TEMPRO 650M enables fast, sequence-only nanobody Tm estimation that integrates directly into BioLM’s design–make–test–learn workflows, where it is used to prioritize thermostable variants before synthesis, guide affinity maturation, and enforce developability gates. Via standardized APIs, TEMPRO outputs are composed with structure-derived metrics (AlphaFold2 pLDDT, NetSurfP-3.0), physicochemical filters (charge/pI, hydrophobicity, cysteine/disulfide patterns), solubility and aggregation predictors, and our generative design models to accelerate downselection. In practice, teams deploy TEMPRO 650M for early, high-throughput triage and cost control, then re-rank shortlists with larger TEMPRO variants (3B/15B) or a project-calibrated model before ordering, reducing experimental cycles and improving lead quality.

  • Rapid triage at scale: score hundreds of thousands to tens of millions of sequences, gate by Tm thresholds, and focus synthesis on thermostable designs.

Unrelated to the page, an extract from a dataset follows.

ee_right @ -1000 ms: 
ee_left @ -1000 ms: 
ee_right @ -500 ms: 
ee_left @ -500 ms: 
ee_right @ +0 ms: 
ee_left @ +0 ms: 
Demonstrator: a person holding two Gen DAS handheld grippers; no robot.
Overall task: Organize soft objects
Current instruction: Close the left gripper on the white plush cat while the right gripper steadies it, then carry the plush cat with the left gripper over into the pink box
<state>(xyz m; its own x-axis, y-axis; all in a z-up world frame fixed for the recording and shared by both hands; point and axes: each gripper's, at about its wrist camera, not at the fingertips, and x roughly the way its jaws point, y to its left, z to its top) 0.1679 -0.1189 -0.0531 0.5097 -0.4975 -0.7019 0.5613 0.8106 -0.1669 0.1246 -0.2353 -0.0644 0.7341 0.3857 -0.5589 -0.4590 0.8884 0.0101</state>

  • Design constraints and risk reduction: combine Tm with developability filters and regional structure confidence to preserve stable frameworks while exploring CDR diversity.

  • Closed-loop optimization: route prioritized variants to assay, feed DSC/DSF results back through the API, and escalate from 650M to higher-capacity models for final ranking and campaign decisions.

References

  • Alvarez, J. A. E., & Dean, S. N. (2024). TEMPRO: nanobody melting temperature estimation model using protein embeddings. Scientific Reports.